A third group included Cu, Pb, and Zn. These contaminative elements have been demonstrated to be strongly associated with multiple anthropogenic sources, such as mechanical abrasion of automotive parts, inordinate agrochemicals applications, and metallurgic dusts (Dehghani et al. 2017; Men et al. 2018b; Lü et al. 2010, 2018; Qing et al. 2015; Yıldırım and Tokalıoğlu 2016). Cu, Pb, and Zn were considered to be the typically anthropogenic elements because of their great differentiation in comparison with their respective background values.

According to our present field investigations, the E’zhou road dust samples were heavily contaminated seemingly by the production activities of E’cheng ironworks, E’cheng electric steel mill, and Hubei Steel cold-rolled sheet plant, under the jurisdiction of E’cheng Iron and Steel company. On the other hand, appreciably higher element enrichment were strongly related to long-distance aerial dissemination of soil particles and windblown dusts driven from smelting and processing discharges along the prevailing wind direction. Consequently, large volumes of emissions and improper deposits of municipal wastes were the most likely causes of the elevated metal concentration either in the vicinity of the steel industrial district or the distal parts of the windward areas.

Cluster analysis results

The HCA results given from Fig. 7 deciphered that heavy metals contained in road dusts were categorized into three statistically significant clusters. For E’zhou road dusts, cluster 1 was composed of Cr, Ni, Co, Mn, and Fe; cluster 2 consisted of Pb and Zn; and cluster 3 individually comprised Cu. However, for Huanggan road dusts, cluster 1 contained Cr, Ni, Cu, and Zn; cluster 2 included Mn and Fe; and cluster 3 comprised Co and Pb. The results from HCA were generally in agreement with those from the discussion above.

Conclusions

In this study, considerably greater concentrations of the reported metals were observable in E’zhou road dusts than those in Huanggang road dusts, providing an information record of the regional anthropogenic impacts.

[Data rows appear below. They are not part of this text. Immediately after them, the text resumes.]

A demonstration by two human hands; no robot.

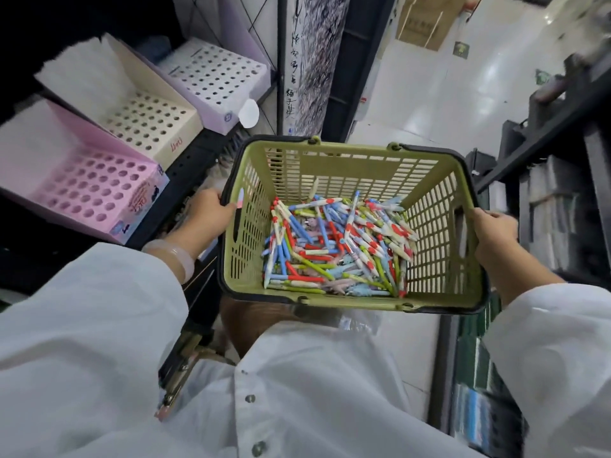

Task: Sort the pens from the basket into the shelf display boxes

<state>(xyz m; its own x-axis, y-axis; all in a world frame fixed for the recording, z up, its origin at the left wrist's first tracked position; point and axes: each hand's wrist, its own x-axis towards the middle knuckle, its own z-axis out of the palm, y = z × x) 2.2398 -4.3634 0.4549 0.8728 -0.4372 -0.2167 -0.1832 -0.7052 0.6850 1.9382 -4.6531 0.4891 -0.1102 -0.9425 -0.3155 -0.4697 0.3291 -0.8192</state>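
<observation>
Both hands, left hand (211,209) and right hand (492,233), grip the basket (330,153) rims; pens (337,246) unsorted. Next, free one hand for the empty display boxes (99,190) at left.

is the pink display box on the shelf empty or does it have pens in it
Empty: every hole in the pink display box shows open, no pen standing in any. The pens lie in the basket.

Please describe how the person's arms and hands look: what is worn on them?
Both arms wear long, loose white sleeves. The left wrist carries a pale, translucent pinkish bangle. The left hand and right hand are bare, without gloves; no rings show.
</observation>
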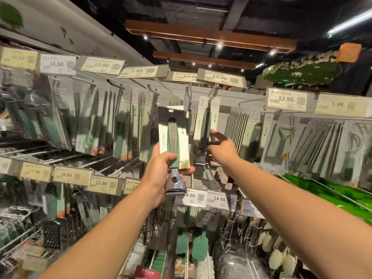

High concentration variations of heavy metals indicated that their sources were affected by multiple extrinsic factors. Great differences in the distribution trends of heavy metal concentrations could be mostly due to the comprehensive influences of geographical locations, climatic characteristics, and locate point sources in the study area. Multivariate statistical analysis revealed that multiple natural sources and extrinsic inputs exerted profound influences on heavy metal pollution in the urban environment. From an environmental implication perspective, three pollution indices were synchronously introduced. According to the EF values, among the heavy metals considered, Ni, Cu, Pb, and Zn were the most enriched elements in urban road dusts. The Eir and RI values of studied metals showed relatively high ecological risk for Cu, Ni, and Pb enriched in both E’zhou and Huanggang road dusts. Additionally, the calculated health risk values suggesting that there was no severe health effects for urban livelihood because the CR and HI values were lower than the threshold safe level. However, HI posed by Cr for vulnerable populations residing in E’zhou City exceeded the maximum acceptable level (1). All comparative data exhibited the finding that the evaluation values reported in E’zhou City were significantly higher than those in Huanggang City. Therefore, urgent proactive actions are of great importance for the future generations to monitor and control polymetallic pollution in urban areas aggravated by human-mediated activities.